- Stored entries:
**********

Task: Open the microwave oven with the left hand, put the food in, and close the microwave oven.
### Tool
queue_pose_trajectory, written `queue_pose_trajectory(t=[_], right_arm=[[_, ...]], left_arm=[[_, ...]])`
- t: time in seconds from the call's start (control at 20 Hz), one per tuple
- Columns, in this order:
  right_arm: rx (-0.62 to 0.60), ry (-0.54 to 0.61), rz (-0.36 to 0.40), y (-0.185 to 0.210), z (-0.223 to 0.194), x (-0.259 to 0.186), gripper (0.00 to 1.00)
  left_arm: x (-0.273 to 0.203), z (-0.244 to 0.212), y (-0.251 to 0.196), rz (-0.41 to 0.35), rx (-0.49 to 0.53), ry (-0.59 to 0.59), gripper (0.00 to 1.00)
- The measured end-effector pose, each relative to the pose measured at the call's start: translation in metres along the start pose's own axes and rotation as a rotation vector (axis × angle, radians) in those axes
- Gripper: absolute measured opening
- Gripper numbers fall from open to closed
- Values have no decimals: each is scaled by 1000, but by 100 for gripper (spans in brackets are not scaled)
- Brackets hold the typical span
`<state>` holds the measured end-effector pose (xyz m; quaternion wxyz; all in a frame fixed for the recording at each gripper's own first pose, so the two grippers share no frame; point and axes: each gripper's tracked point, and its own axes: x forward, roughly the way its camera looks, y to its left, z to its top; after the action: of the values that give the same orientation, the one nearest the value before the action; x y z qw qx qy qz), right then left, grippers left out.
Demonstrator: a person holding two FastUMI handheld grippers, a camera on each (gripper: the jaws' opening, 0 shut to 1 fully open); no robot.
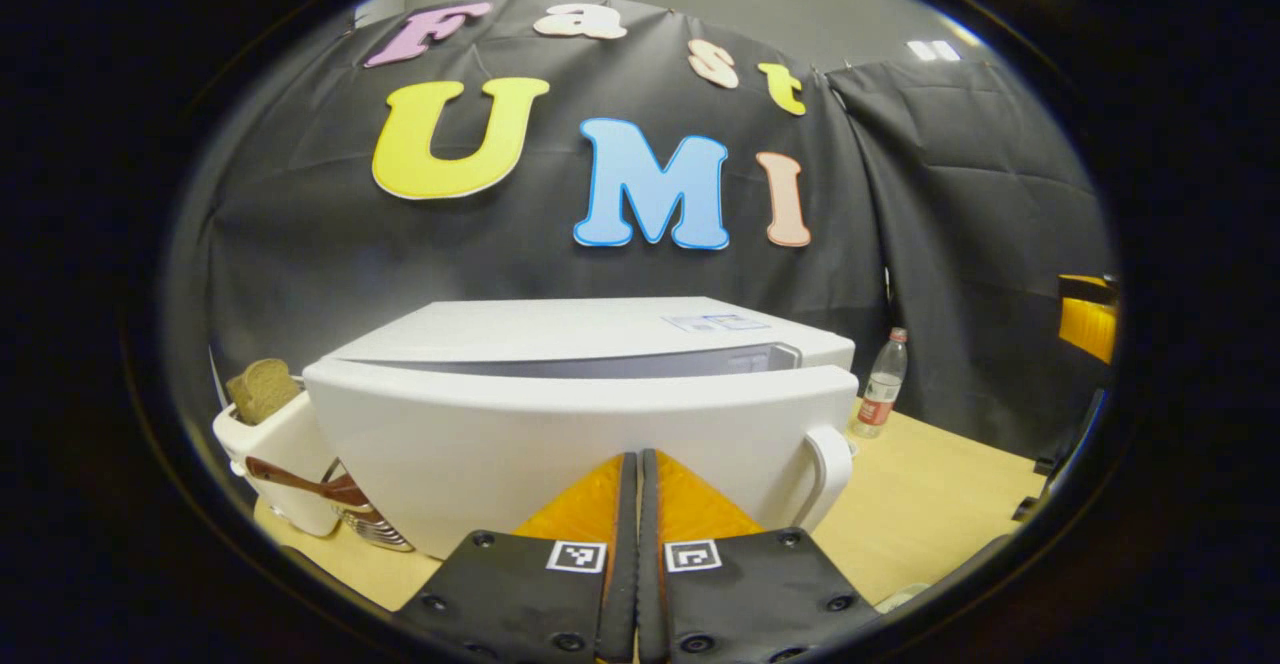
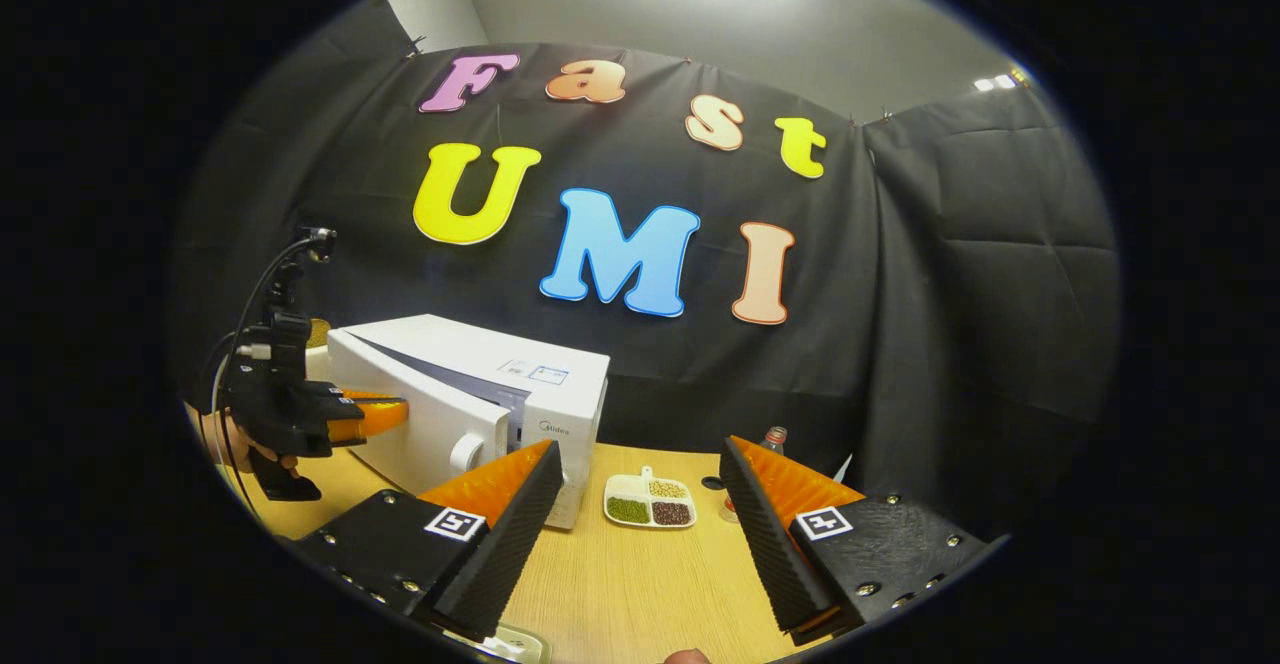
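Pushing with left gripper (image 1: 638, 464), fingers pressed together against ajar microwave door (image 1: 560, 444), handle (image 1: 828, 469) just to their right; right gripper (image 2: 635, 514) spread wide, nearer the food tray (image 2: 650, 501) on worktop (image 2: 640, 584).

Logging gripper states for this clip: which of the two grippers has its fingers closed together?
The left gripper: its two fingers meet, pointed at the microwave door. The right gripper has its fingers spread wide apart above the table.

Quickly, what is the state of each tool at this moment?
Left tool: shut, holding nothing, against the white microwave door.
Right tool: open, empty.
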<state>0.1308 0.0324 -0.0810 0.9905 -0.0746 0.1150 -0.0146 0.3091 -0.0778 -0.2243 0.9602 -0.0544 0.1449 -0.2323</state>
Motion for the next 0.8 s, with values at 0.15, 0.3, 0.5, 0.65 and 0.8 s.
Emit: queue_pose_trajectory(t=[0.15, 0.3, 0.5, 0.65, 0.8], right_arm=[[-7, 5, -1, -2, -1, -1, 97], [-3, 12, -2, -5, -3, 0, 97], [-3, 9, -4, -7, -1, 1, 97], [7, 8, 8, -7, -2, 5, 97], [20, -3, 26, -3, 2, 3, 97]], left_arm=[[14, 4, 5, 17, -24, -5, 8], [25, 6, 13, 47, -36, -7, 7], [26, 5, 17, 66, -44, -14, 7], [28, 5, 19, 71, -42, -11, 7], [31, 5, 19, 87, -33, -14, 7]])
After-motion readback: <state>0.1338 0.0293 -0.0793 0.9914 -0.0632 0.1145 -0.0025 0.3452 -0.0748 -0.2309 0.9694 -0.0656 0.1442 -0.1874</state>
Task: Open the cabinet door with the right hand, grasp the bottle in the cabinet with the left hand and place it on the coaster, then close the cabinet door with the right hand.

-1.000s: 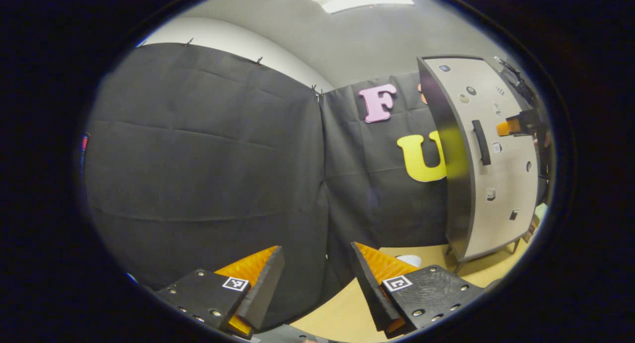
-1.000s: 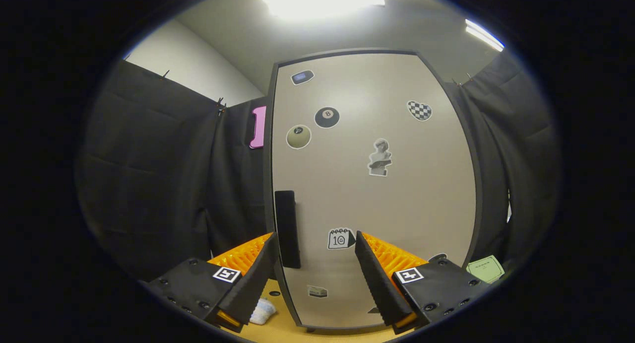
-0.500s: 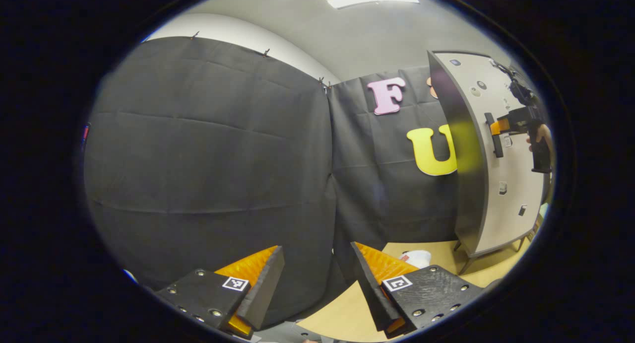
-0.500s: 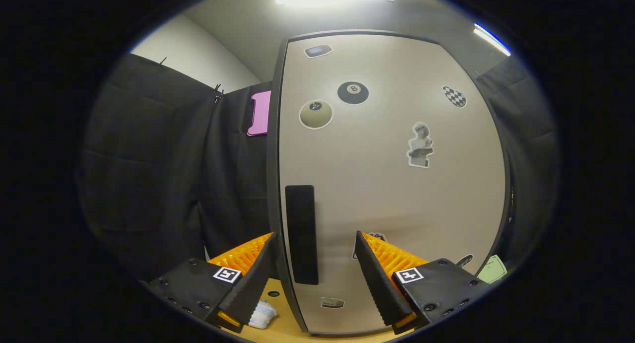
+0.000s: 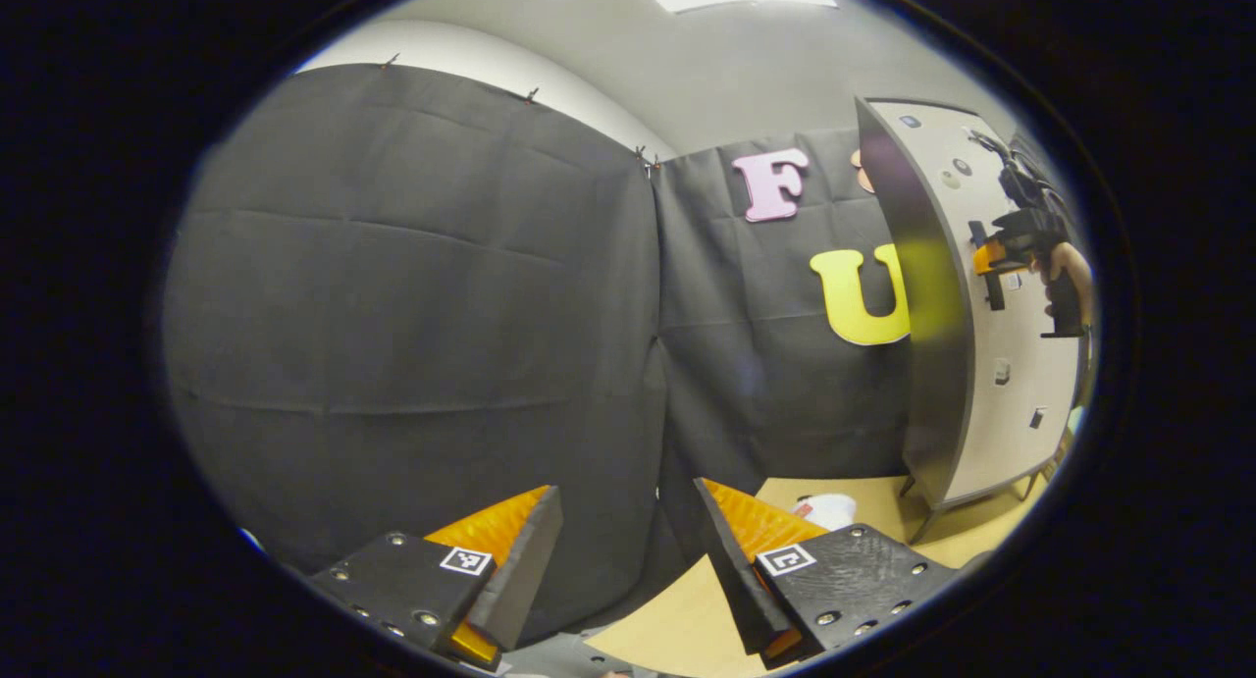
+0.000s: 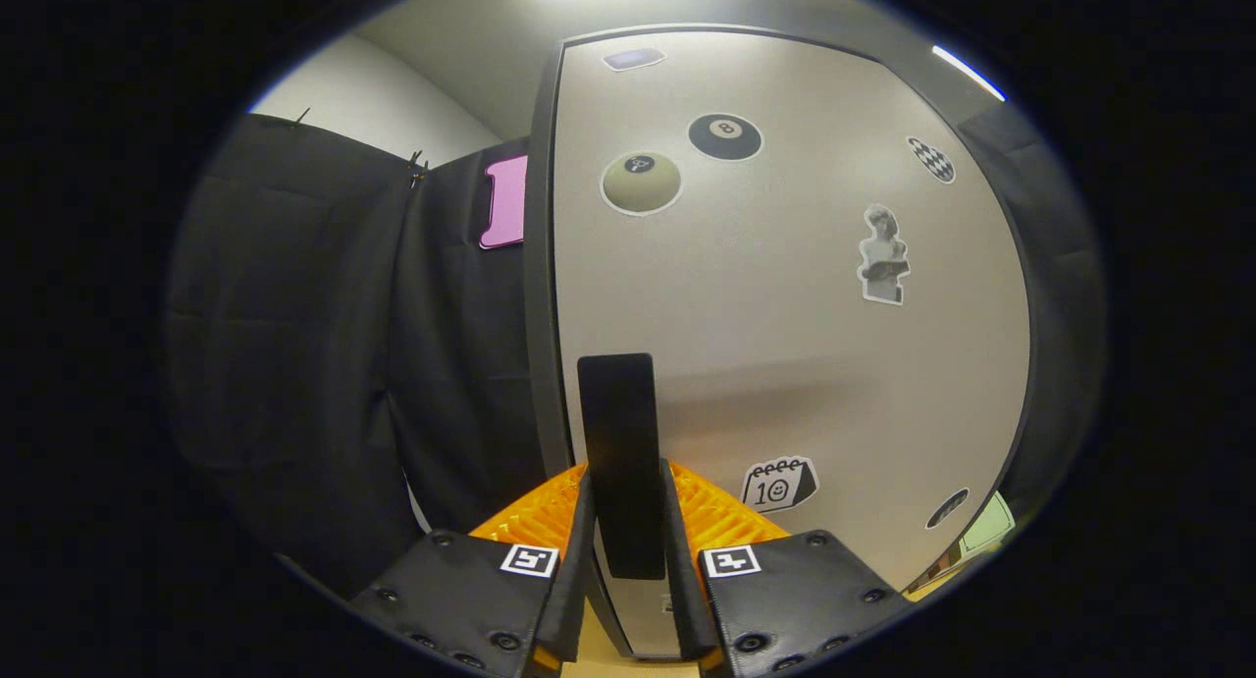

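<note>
In the right gripper view, the right hand-held gripper is seen at the bottom centre of the frame, its two fingers brought together on the black vertical handle of the cabinet door — one finger is pressed on each side of the bar, near its lower end. The door fills the centre and right of that frame; it is pale, dark-edged and dotted with stickers, and it is seen closed, flush with the cabinet's dark side.

In the left gripper view, the left hand-held gripper is shown at the bottom of the frame with its fingers wide apart and nothing between them. Behind its right-hand finger a strip of the tan worktop is visible, with a small white object lying on it — what that object is cannot be told. At the right edge of that frame the cabinet is seen standing on the worktop, and the right hand-held gripper, held by a hand, is seen at the handle.
</note>
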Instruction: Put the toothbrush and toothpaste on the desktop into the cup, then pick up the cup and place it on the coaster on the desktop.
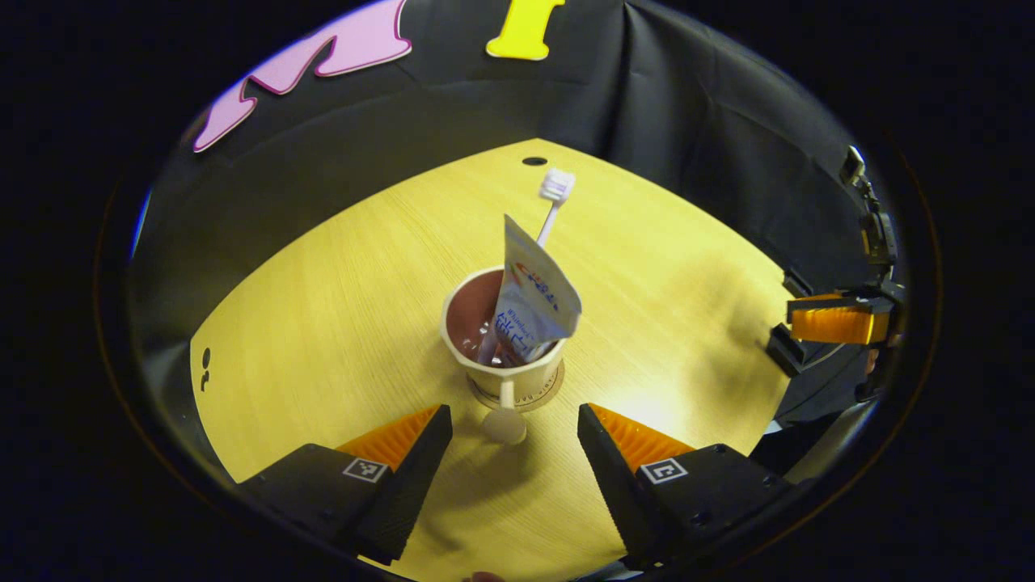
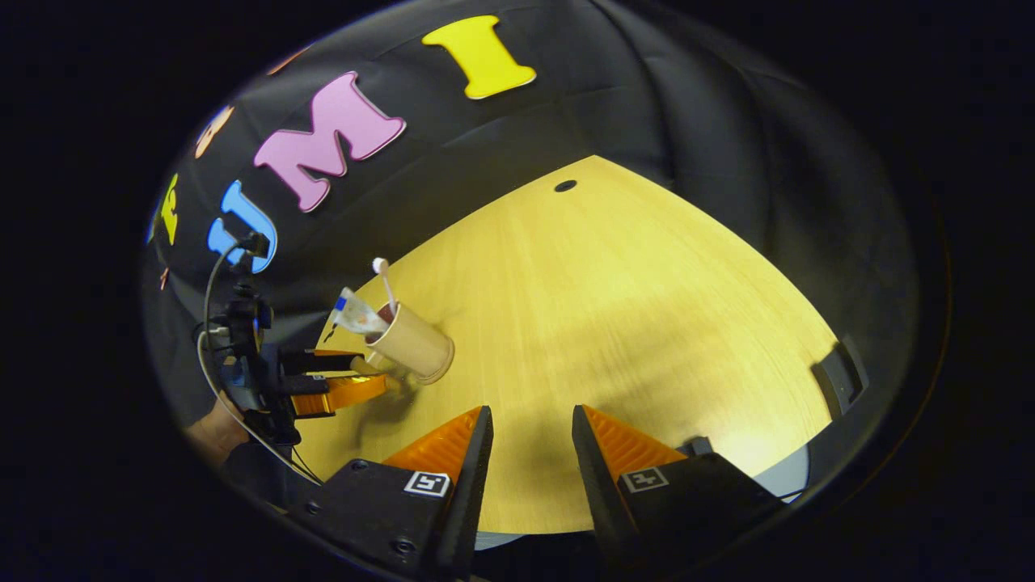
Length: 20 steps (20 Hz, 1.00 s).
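A beige cup point(image 1: 517, 373) with a dark inside stands upright on a round coaster point(image 1: 555, 386) in the middle of the yellow wooden desktop point(image 1: 340, 307). A white toothpaste tube point(image 1: 534, 299) and a toothbrush point(image 1: 556, 187), head up, stick out of it. My left gripper point(image 1: 513, 416) is open just short of the cup; a small beige stem with a round end point(image 1: 504, 423) on the cup's near side lies between its fingertips, untouched. In the right gripper view the cup point(image 2: 414, 346) stands at the left with the left gripper point(image 2: 344, 390) beside it. My right gripper point(image 2: 530, 416) hovers open over bare wood, well away.
The black cloth wall closes off the back and sides. A small dark hole point(image 1: 534, 161) sits near the desktop's far corner. A black clip point(image 2: 841, 376) is fixed on the right table edge. The right gripper point(image 1: 833, 319) hangs off the desktop's right edge in the left gripper view.
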Available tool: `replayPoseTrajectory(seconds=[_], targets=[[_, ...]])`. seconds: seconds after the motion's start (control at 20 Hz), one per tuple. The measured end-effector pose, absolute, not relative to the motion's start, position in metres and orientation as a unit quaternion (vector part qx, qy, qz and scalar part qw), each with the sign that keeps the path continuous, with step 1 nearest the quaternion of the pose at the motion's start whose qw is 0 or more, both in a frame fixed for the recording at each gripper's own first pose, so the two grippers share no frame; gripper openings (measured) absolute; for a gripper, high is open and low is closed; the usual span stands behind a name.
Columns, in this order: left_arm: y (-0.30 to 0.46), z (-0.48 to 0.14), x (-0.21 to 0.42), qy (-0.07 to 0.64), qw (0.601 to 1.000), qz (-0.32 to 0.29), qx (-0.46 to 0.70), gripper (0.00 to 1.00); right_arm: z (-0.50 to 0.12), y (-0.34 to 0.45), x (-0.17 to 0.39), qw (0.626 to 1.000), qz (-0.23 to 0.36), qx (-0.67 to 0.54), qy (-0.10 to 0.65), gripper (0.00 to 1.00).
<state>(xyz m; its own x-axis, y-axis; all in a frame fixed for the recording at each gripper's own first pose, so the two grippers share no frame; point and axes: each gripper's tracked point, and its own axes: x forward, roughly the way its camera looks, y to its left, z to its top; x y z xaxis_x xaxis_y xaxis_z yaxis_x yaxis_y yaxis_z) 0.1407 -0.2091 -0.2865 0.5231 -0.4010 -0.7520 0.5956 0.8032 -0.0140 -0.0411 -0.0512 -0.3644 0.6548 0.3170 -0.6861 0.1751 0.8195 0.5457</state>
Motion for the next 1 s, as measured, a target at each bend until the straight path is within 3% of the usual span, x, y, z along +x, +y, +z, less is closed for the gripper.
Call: replayPoseTrajectory(seconds=[0.45, 0.7, 1.0], targets=[[-0.153, -0.232, 0.093, 0.332, 0.909, -0.251, 0.022, 0.97, -0.322, 0.049, -0.017, 0.859, 0.139, 0.282, 0.405, 0.62], [-0.125, -0.24, 0.069, 0.323, 0.915, -0.241, -0.003, 0.96, -0.307, 0.093, -0.015, 0.858, 0.184, 0.263, 0.402, 0.63], [-0.099, -0.248, 0.041, 0.319, 0.923, -0.214, -0.032, 0.96, -0.292, 0.125, -0.016, 0.855, 0.213, 0.254, 0.399, 0.71]])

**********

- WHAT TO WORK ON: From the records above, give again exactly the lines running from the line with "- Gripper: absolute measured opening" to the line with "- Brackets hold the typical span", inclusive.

- RESULT OF THE EXERCISE:
- Gripper: absolute measured opening
- Gripper numbers fall from open to closed
- Values have no decimals: each is scaled by 1000, but by 100 for gripper (spans in brackets are not scaled)
- Brackets hold the typical span

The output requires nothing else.